Mentre mangiamo, parliamo poco della mostra, così come avverrà nei giorni successivi: è, per me, un tesoro personale, troppo prezioso per rischiare che qualcuno me lo rovini. Me lo tengo stretto nel cuore e nei ricordi … con un pizzico di nodo in gola.
E l’intenzione di tornare a Bologna, entro la fine della mostra. Bowie val bene un doppio viaggio.
Ora so cosa mi devo aspettare e forse proprio per questo l’impazienza è ancora più accentuata rispetto a due settimane fa.
Sono in coda, non potendo prevedere la data della visita non ho potuto acquistare il biglietto in anticipo e devo aspettare il mio turno per entrare. Ogni persona che entra prima di me mi fa aumentare l’invidia ed è con sollievo che, finalmente, alle 10.15, varco la porta … per poi ritrovarmi in coda in biglietteria (unica pecca organizzativa: chi acquista i biglietti per la mostra deve fare la stessa coda di chi ne acquista quindici o venti per entrare in altri momenti. Due diversi sportelli non sarebbero stati una brutta idea).

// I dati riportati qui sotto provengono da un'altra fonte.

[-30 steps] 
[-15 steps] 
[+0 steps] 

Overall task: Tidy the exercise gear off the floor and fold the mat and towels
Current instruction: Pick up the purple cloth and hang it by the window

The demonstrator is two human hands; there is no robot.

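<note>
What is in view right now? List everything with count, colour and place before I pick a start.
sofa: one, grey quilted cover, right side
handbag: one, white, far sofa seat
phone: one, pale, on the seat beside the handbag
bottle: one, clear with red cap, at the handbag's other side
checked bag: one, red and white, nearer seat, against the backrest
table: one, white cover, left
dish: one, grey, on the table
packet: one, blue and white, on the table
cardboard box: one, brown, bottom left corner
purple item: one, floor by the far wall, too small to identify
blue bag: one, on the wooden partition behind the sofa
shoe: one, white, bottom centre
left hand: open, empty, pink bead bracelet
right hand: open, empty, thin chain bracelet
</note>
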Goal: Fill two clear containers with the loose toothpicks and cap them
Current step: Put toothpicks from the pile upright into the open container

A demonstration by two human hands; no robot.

Quando finalmente riesco ad avere il mio biglietto, ho accumulato quaranta minuti di “ritardo” e non vedo l’ora di entrare. Nel frattempo mi sono passate davanti due classi, una di bambini delle elementari e una di studenti delle superiori. I primi decisamente più interessati dei secondi.
Eccomi di nuovo nell’universo-Bowie e di nuovo immersa nella storia, nello stile, nel modo di organizzare le cose di Bowie. Mi ritrovo ancora incredula davanti ai suoi molti talenti; mi fermo davanti al video di “Space Oddity” finché non ho visto entrambe le versioni almeno un paio di volte. Rivedo tutte le interviste, i filmati, gli spezzoni di film. Come se fosse la prima volta? No, con ancora più emozione, perché di sala in sala so cosa mi aspetta e questo aumenta l’attesa.
Entrando avevo pensato che la visita sarebbe durata meno della prima volta, ma quando esco mi rendo conto che sono passate ancora tre ore, senza che io me ne sia accorta. Ho giusto il tempo per un boccone e un caffè, prima del treno del ritorno.
Anche oggi, non ne parlo con nessuno, facilitata dal fatto che sono sola: sarà il mio tesoro, sarà un ricordo caro al mio cuore. Seduta nella mia poltrona, ripenso a quello che ho visto e allo stupore che ancora mi ha preso e sono infinitamente grata a Bowie per tutto ciò che è stato: la sua musica, i suoi diversi personaggi, il coraggio di essere sempre ciò che voleva essere o ciò che voleva proporre. E decido che mi farò fare un tatuaggio a tema Bowieano, anche se non riesco a scegliere fra i vari soggetti che mi vengono in mente, ma ho già deciso il posto: interno avambraccio destro.
Non so se riuscirò a tornare prima del 13 Novembre – il 6 non mi è possibile unirmi alla visita organizzata da Velvet Goldmine -, ma non potrò mai dimenticare questi due giorni, che saranno sempre tra i più significativi della mia intera vita.